[PATCH] migration: Fix possible division by zero on calc expected downtime

[PATCH] migration: Fix possible division by zero on calc expected downtime

[Peter Xu]

Commit dd4fe8844b changed the reporting of expected downtime behavior, so
that the value will be calculated on-demand.  One side effect on the change
is QEMU will allow the calculation to happen anytime even if there's no
transfer happening for a short while.

PeterM reported an ubsan report from clang when running migration-test with
aarch64 binary on x86_64 hosts.  I can also reproduce if I run the test
concurrently so some of the src QEMU may not get chance to push any data,
causing mbps to be 0:

../migration/migration.c:1051:12: runtime error: -nan is outside the range of representable values of type 'long'

Fix it by checking mbps non-zero before the devision.
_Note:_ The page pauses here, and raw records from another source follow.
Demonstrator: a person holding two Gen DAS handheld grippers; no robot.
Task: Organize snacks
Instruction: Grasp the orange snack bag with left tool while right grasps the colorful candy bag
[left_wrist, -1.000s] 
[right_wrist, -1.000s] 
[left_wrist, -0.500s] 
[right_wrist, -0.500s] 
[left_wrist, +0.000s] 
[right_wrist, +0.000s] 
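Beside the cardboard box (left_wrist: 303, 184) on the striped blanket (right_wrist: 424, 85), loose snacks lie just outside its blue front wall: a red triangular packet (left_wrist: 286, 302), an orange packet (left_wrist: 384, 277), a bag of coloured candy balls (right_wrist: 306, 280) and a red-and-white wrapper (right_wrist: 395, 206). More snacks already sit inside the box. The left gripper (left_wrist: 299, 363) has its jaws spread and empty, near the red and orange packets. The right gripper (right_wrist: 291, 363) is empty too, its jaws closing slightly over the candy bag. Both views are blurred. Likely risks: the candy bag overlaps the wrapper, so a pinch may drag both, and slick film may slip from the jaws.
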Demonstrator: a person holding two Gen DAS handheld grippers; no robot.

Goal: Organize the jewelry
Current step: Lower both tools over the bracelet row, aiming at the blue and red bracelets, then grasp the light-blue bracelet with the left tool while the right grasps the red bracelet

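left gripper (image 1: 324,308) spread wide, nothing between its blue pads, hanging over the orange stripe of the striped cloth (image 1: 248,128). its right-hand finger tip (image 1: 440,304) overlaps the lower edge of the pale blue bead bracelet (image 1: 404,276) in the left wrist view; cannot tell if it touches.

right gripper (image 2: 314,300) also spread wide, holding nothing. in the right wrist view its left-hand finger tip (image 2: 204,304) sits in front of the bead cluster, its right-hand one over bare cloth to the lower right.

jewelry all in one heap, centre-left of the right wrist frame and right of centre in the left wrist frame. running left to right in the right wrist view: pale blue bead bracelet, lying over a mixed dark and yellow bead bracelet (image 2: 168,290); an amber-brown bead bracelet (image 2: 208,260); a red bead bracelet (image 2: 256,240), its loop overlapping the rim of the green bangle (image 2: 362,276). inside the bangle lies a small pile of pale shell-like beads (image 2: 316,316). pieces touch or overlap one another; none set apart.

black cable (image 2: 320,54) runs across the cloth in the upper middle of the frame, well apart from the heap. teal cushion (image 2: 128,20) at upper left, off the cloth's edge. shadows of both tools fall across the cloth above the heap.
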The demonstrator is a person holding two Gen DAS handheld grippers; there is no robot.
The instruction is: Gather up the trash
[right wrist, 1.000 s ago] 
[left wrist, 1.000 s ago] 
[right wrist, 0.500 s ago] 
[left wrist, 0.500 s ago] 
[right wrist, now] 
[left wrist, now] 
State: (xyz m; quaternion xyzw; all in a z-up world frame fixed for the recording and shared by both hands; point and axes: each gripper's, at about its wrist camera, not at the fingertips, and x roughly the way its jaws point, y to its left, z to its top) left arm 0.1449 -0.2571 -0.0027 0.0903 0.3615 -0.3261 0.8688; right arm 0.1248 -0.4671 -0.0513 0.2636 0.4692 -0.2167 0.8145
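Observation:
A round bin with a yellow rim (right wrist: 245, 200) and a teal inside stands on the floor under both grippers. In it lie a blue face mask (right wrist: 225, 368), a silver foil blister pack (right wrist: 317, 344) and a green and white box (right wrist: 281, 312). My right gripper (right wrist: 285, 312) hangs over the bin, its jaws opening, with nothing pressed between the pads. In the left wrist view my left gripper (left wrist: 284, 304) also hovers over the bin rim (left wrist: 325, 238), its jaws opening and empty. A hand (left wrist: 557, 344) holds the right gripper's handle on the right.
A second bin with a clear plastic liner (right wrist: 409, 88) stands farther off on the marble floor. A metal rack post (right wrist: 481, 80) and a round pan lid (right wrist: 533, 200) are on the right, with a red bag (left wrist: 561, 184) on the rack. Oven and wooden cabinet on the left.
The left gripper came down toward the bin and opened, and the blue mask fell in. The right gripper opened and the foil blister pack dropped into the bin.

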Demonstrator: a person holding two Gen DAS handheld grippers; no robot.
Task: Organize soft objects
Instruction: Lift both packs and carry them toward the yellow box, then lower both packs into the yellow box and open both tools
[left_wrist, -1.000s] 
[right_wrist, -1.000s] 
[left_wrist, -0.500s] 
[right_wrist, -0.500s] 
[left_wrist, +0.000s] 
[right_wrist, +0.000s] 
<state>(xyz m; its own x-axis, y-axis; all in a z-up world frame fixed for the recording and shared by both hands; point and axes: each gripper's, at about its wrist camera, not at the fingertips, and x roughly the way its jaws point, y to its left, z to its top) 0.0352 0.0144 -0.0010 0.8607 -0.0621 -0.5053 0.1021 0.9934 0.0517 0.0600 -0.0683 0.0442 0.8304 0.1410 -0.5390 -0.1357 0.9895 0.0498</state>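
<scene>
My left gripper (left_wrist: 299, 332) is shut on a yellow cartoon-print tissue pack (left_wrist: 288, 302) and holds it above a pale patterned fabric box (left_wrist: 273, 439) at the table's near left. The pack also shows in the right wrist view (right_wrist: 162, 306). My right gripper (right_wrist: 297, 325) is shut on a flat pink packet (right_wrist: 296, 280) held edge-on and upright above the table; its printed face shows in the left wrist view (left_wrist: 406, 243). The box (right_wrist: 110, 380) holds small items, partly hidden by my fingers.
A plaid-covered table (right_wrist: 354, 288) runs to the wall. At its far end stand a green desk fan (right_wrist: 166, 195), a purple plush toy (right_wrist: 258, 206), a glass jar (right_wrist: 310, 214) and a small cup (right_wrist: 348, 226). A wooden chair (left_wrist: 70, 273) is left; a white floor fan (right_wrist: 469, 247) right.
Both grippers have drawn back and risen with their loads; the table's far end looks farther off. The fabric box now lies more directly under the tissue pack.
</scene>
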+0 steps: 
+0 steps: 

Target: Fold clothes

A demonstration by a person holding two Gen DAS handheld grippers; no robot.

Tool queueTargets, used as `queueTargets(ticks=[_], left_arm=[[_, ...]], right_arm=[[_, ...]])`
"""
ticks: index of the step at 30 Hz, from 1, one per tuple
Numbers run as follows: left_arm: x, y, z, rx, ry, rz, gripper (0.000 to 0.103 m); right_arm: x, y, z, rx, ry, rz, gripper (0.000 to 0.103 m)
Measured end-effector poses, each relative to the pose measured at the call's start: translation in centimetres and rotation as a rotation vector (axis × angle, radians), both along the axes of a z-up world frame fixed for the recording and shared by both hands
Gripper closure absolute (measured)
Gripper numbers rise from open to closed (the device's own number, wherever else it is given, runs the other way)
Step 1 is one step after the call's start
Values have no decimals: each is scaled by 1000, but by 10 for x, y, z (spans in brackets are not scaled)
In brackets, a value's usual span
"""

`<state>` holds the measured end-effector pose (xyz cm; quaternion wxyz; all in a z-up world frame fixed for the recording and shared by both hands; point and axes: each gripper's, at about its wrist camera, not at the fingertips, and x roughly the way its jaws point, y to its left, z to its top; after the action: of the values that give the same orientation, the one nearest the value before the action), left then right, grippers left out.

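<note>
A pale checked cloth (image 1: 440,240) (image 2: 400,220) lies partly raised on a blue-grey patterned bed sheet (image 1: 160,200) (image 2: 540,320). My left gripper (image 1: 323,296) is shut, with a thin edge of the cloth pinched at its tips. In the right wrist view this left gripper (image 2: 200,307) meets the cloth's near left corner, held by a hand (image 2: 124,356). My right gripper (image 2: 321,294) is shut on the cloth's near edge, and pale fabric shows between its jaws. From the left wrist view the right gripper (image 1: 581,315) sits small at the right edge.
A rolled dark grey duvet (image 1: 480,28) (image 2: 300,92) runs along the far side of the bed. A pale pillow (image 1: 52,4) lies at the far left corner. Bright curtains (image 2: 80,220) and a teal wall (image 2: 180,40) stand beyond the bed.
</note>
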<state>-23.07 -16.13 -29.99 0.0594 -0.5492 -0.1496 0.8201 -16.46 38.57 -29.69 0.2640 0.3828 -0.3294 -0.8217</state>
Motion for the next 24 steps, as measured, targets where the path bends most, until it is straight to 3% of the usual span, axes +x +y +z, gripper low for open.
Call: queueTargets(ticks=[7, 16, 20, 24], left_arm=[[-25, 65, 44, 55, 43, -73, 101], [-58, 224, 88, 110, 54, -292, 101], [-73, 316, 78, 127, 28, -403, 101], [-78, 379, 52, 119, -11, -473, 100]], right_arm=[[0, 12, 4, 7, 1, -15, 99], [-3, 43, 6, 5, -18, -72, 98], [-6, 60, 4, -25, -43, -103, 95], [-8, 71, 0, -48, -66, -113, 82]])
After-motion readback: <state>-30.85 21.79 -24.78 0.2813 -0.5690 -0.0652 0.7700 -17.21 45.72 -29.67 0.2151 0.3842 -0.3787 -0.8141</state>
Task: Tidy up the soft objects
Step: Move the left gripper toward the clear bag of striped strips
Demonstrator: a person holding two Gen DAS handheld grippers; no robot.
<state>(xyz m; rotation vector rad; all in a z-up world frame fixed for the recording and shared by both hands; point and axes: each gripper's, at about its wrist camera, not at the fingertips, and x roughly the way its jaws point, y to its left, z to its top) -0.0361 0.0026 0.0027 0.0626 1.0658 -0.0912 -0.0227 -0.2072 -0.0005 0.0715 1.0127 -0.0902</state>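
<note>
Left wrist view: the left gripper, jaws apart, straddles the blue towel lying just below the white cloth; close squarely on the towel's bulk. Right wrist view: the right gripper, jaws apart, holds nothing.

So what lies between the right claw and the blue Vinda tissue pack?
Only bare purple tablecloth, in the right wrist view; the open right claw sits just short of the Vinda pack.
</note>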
Link: https://lore.kernel.org/r/CAFEAcA-MYH6C39xO0OLx4-M5pKurJpurwRsMqZe9q=W-NShAbw@mail.gmail.com
Reported-by: Peter Maydell <peter.maydell@linaro.org>
Fixes: dd4fe8844b ("migration: Calculate expected downtime on demand")
Signed-off-by: Peter Xu <peterx@redhat.com>
---
 migration/migration.c | 10 ++++++++--
 1 file changed, 8 insertions(+), 2 deletions(-)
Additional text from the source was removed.